Alexander Schmemann, Great Lent

Reflection – Greetings from sunny (and rather cold) Bruno SK, on the wide open Canadian prairies. I arrived late Saturday evening, and began the course yesterday evening. St. Therese Institute of Faith and Mission is a wonderful place, filled with young people of faith and keenness—I am very impressed with the work of formation they are doing here.

Meanwhile, I thought I would continue our Lenten reflection on this blog with a few excerpts from the book Great Lent by Alexander Schmemann. This book is one of the Madonna House classics—for years we have read excerpts of it at our post-lunch spiritual reading.

This excerpt is from his introduction, where he outlines that the point of Lent—the whole and sole point of this season—is Easter. We do not engage in Lenten disciplines of fasting and penance, austerity and sobriety of life, just to make ourselves unhappy for a space of time, so that we can enjoy life again come Easter Sunday.

Nor is Easter simply ‘permission to eat chocolate time again!’ The whole annual cycle of Easter and the Lenten fast that precedes it is meant to plunge us into the reality, the real, hard core of reality of life, which is the Paschal Mystery, God penetrating our human condition to its darkest and most tragic depths, and in that radiating life and hope and joy that is stronger than those deathly depths.

We need to be plunged into it periodically, in the time and space we call the liturgical year, for the simple reason Schmemann points out here, a reason that I think any reasonably reflective Christian is well aware of.

We forget. Some of the monastic fathers of the Eastern Church count forgetfulness among the deadly sins that afflict humanity. We forget, we forget, we forget. We receive a grace of faith, an experience of God, a time of conversion, a season of joy and light in our lives… and then it slips away from us.

Life happens. Hard seasons succeed the more pleasant ones. Times of labor and strain, heartache and hard work, ‘busyness’ (that modern bugaboo)… and we forget. We forget that Christ is risen and that his resurrection is our life. His death is our hope. His glory is our glorification.

Instead, ‘we live as if He never came.’ And in that living, we attach ourselves to all sorts of created consolations: food, drink, sex, money, diversions and distractions, and all sorts of other things. And so, Lent, leading to Easter. To detach ourselves from whatever we have deemed we need to be detached from, not for the sake of detachment, but to attach ourselves more profoundly, more joyously, more faithfully—to Christ.

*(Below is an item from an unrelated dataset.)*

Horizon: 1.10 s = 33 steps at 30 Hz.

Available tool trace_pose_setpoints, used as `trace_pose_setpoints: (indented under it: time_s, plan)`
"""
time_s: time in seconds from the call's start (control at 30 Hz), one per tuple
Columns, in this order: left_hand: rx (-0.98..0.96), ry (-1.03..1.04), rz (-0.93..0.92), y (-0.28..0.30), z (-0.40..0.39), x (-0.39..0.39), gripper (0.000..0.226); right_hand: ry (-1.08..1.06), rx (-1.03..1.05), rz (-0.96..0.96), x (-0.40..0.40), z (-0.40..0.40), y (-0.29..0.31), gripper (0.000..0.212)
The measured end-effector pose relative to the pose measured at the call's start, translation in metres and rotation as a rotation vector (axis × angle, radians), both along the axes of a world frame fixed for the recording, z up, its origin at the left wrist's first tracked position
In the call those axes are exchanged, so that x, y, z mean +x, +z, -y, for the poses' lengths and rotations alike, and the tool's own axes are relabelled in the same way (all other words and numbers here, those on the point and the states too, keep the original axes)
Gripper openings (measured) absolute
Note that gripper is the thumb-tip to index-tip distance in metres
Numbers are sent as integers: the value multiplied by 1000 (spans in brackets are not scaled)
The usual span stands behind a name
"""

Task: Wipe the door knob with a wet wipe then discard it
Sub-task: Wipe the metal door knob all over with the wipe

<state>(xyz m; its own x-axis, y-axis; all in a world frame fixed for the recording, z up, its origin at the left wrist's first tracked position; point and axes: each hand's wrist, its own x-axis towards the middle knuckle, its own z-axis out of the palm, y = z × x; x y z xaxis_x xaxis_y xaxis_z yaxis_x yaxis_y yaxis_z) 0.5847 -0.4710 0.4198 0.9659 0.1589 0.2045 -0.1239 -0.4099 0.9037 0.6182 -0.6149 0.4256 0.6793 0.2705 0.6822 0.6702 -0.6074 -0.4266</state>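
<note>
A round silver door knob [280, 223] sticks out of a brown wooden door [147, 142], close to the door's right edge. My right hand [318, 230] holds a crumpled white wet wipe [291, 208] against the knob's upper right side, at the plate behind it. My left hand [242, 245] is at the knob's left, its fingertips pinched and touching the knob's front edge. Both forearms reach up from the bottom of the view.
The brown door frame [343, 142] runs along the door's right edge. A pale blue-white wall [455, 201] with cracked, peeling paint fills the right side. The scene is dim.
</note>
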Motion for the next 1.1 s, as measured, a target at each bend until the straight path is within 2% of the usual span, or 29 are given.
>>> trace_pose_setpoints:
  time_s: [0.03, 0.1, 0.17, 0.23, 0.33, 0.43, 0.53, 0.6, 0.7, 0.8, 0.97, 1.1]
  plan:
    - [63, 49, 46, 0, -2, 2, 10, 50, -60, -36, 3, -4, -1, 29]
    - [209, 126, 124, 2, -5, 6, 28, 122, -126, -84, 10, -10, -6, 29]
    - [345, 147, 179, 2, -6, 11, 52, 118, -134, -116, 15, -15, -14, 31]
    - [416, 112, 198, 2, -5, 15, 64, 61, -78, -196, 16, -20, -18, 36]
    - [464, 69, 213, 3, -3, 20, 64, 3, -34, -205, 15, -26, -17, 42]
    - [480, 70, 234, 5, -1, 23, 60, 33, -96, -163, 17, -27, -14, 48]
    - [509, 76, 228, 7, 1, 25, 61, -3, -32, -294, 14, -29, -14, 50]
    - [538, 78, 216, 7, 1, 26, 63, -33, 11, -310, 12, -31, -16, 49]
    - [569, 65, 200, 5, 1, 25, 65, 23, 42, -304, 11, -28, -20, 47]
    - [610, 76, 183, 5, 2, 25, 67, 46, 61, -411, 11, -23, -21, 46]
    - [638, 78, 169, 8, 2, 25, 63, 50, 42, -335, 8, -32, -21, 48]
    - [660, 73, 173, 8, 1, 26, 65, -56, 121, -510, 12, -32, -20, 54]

I am well aware from my 47 years of Lents that it is around week 3 that the Lenten discipline starts to really wear on us. Easter still seems a long way off; it seems to have been Lent for a long time already. So it is good to refocus on what it is we are doing here, what the point of it all is, why we are bothering to struggle with our appetites and lack of self-control. And that is what I will be writing about this week, for the most part.